If you think that this entry is all about me complaining, then you’re probably right, because what I'm going to say will probably sound that I'm complaining. I'm really not trying to make it seem that way though. Honestly. So I will try to make this sound the least bit whiniest! (I dont know how to spell that!) Alrighty?
I really thought that my sophomore (HOLY COW!!! I just learned that sophomore was spelled that way! I never knew that there was another O after the H!) year was going to be the year of awesome classes. I'm in two honors classes and they are very difficult. Honors Spanish 3 is not as bad as Honors English 10. But my English homework takes up most of my day, so I have no time to do any more homework afterwards. One of the most important lessons that I've learned so far is that you CANNOT procrastinate if you are in Mrs.
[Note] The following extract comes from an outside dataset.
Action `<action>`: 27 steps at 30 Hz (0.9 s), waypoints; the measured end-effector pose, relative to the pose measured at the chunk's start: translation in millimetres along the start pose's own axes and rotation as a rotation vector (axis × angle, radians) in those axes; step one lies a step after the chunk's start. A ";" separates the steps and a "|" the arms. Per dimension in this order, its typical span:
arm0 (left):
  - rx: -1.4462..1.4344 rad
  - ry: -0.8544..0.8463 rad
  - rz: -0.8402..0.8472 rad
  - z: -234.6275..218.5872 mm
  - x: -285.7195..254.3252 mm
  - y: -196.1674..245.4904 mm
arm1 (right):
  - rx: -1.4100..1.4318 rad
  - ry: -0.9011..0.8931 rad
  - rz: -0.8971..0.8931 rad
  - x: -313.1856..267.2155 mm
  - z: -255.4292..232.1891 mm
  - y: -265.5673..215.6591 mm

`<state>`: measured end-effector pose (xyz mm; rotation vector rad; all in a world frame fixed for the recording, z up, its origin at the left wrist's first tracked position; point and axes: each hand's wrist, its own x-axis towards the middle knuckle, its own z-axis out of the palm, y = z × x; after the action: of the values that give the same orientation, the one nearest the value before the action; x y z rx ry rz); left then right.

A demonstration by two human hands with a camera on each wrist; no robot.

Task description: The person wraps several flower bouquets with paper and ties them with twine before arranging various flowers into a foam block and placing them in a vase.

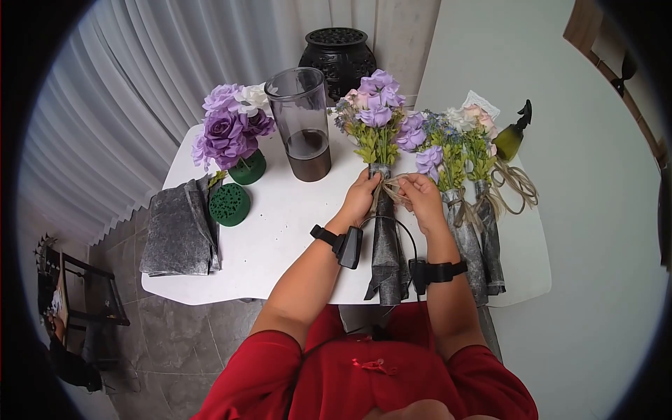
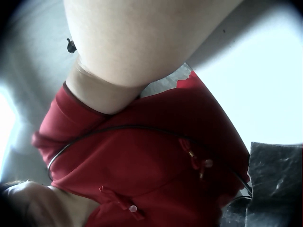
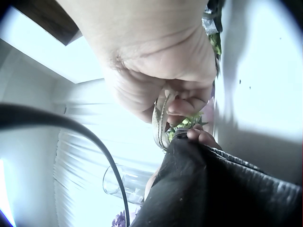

Erickson's class. All last year I was able to hang out all Friday and Saturdays and do all of my homework on Sundays, but I tried it last weekend, and it did not work. I had a minor panic attack Sunday night knowing that I wouldn’t get any of my homework done. Then I begged my dad to let me drop the class. He told me I could, but later that night I decided not to. So I just asked him if I could go to school after 4th period. So I did. Missing my 1st 3 classes got me even more behind in that class. Whoopee!
The assignment that got me so behind was this compare and contrast essay that has to do with The Count of Monte Cristo. I am now an expert on that fucked up novel - not book, LoL! Ask me anything you want to know about it, and I am pretty are that I will know the answer. The stupid essay I’ve been writing about took me like 2 and ½ days to write. Right when I got home from school, I would start it and not stop until I had to go to sleep. But I finally finished it yesterday, and it made me so happy! I’m going to stop talking about this, because it is probably boring you as much as it is boring me.
Today I woke up and I was very tired. And so was everyone else in the world! HeHe! 1st period I had a really hard Spanish test. I didn’t get to study for it, because I spent all of my time doing my English essay. So I was totally confused on everything on the test. Then I had psychology. That class is pretty easy. We watched a creepy movie. I’m going to have nightmares from it! LoL! After that I had lunch. I did not get to do my math homework, because I was doing my English essay, so luckily Tyler let me copy his. But I didn’t actually read it or anything and we had a homework quiz on it. I did badly on it! Oh-Well. Today I had the feeling that nobody wanted to be around me or talk to me. I know I was not in the happiest mood, but I hid it so that I wouldn’t get other people depressed. I think one of the reasons that I felt so moody today, was because I got that feeling right before school started. I would go up and talk to my friends, and it just seemed like they didn’t want to be around me. That kind of sucked.
After school I had to make up a test I missed in English on Monday. Then while I was waiting for my friend to finish his essay, I was talking to Mrs. Erickson. I think I really pissed her off! HeHe! I was telling her about how much time her homework has been taking, and that I’m doing bad in some of my other classes, because I have no time to do the homework in them. I also told her that I used to be able to hang out all weekend, and just do my homework on Sundays and that I tried it last weekend, but I did not get to finish it. So she said. “You are basically telling me that you want to drop my class, because you can no longer procrastinate?” And I told her YES!!! LoL! So now I think she’s angry at me too! WoopDeeDoo!